**Required action:** How many lines below contain the string "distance"? Reply with the figure and no further words.

============

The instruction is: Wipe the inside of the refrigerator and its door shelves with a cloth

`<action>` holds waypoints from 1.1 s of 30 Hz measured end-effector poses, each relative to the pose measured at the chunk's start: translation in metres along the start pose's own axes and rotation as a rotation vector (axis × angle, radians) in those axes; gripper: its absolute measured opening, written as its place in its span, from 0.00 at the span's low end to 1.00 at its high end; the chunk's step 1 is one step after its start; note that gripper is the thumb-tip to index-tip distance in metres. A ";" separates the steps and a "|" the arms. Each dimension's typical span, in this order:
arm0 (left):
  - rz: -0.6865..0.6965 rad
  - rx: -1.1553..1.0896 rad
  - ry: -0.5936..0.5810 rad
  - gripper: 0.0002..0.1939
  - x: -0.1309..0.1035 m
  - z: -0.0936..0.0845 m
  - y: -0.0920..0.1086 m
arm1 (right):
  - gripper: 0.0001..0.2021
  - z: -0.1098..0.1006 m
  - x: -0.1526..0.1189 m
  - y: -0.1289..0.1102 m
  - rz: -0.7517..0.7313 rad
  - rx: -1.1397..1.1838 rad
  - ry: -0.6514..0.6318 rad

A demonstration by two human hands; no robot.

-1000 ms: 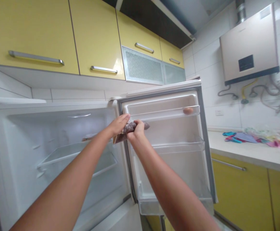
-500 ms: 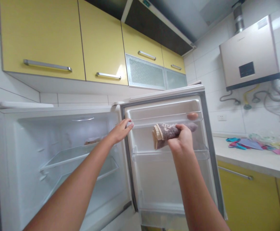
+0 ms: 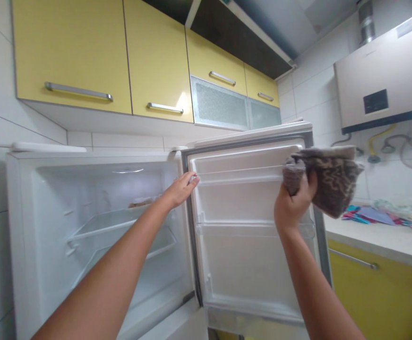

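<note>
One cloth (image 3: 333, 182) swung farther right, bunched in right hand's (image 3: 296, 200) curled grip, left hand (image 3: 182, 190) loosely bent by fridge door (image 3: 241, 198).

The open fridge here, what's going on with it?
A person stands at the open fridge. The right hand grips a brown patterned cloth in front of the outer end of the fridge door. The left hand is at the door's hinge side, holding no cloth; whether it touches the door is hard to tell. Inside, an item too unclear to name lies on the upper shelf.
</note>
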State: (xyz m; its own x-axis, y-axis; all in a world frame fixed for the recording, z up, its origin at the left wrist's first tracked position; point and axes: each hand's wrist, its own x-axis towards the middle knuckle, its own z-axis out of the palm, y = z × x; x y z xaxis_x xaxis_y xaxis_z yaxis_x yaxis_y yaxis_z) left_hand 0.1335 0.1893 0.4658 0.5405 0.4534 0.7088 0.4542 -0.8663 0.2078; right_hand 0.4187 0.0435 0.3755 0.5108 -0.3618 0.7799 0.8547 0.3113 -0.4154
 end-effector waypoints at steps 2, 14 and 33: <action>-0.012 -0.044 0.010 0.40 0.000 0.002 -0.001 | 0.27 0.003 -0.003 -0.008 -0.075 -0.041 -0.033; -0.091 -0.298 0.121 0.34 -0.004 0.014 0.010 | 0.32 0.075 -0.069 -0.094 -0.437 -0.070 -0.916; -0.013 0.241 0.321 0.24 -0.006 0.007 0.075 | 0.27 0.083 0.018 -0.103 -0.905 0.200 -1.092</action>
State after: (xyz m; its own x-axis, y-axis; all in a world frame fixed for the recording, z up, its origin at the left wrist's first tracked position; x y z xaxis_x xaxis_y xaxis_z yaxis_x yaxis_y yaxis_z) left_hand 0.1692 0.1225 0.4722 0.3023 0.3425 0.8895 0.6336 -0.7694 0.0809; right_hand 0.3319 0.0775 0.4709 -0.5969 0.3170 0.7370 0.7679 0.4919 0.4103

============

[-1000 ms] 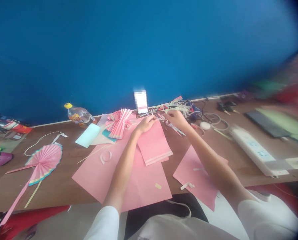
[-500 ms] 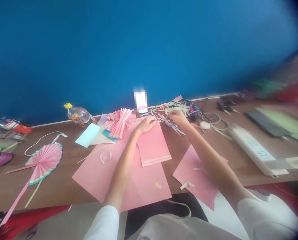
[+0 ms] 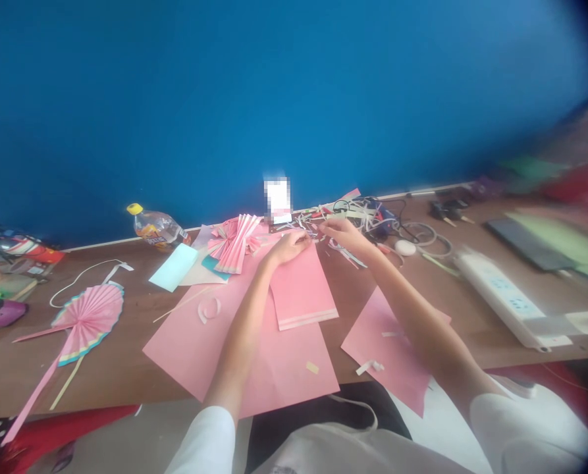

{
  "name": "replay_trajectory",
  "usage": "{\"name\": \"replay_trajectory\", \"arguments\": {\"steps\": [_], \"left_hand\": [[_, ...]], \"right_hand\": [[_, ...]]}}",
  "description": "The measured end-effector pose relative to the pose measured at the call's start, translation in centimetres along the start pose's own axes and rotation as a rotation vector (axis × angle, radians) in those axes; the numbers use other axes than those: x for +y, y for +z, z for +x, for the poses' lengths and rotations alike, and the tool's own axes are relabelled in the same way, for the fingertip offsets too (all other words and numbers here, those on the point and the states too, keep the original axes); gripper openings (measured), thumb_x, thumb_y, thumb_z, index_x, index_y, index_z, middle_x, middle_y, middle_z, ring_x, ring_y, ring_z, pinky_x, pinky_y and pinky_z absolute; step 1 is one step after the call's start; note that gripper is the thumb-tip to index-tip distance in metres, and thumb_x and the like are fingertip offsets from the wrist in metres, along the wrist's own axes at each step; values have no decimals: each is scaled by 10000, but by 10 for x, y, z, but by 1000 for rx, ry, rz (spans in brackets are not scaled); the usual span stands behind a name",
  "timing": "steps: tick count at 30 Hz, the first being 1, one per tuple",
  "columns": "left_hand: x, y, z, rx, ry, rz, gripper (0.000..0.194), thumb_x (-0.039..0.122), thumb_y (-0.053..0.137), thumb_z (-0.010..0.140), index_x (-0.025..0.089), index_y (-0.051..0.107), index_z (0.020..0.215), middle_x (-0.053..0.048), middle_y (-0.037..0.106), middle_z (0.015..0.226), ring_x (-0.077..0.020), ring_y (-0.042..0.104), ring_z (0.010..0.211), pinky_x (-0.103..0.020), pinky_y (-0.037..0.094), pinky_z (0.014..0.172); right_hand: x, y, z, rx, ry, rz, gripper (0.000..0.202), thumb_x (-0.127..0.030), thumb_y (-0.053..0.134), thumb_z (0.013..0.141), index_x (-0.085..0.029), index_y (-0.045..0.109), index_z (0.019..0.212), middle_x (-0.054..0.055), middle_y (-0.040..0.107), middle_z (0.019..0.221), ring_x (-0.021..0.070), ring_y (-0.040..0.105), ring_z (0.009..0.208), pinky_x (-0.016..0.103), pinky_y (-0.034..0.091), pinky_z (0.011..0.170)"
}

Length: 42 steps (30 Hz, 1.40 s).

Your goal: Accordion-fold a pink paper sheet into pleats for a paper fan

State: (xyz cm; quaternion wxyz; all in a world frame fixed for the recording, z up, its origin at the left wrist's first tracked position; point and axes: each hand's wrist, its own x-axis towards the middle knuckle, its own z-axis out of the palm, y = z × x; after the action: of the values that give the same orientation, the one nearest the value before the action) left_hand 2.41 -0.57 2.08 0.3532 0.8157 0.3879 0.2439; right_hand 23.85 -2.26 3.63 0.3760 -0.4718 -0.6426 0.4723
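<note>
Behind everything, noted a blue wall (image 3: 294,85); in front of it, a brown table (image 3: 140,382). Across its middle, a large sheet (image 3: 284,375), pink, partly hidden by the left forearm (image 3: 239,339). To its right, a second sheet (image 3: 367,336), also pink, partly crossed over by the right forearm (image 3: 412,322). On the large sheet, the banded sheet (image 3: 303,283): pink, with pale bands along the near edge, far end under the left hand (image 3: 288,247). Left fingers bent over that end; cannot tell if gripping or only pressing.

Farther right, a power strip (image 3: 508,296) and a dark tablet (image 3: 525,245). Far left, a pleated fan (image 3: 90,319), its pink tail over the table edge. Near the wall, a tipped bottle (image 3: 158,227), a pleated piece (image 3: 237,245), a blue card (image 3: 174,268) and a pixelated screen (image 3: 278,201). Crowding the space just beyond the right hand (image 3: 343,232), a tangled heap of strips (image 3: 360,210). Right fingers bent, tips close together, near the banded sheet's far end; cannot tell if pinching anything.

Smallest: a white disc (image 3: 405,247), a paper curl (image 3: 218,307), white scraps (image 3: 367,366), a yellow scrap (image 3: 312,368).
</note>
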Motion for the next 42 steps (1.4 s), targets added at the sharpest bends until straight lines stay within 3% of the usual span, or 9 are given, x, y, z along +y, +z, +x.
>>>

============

**Your solution:** 2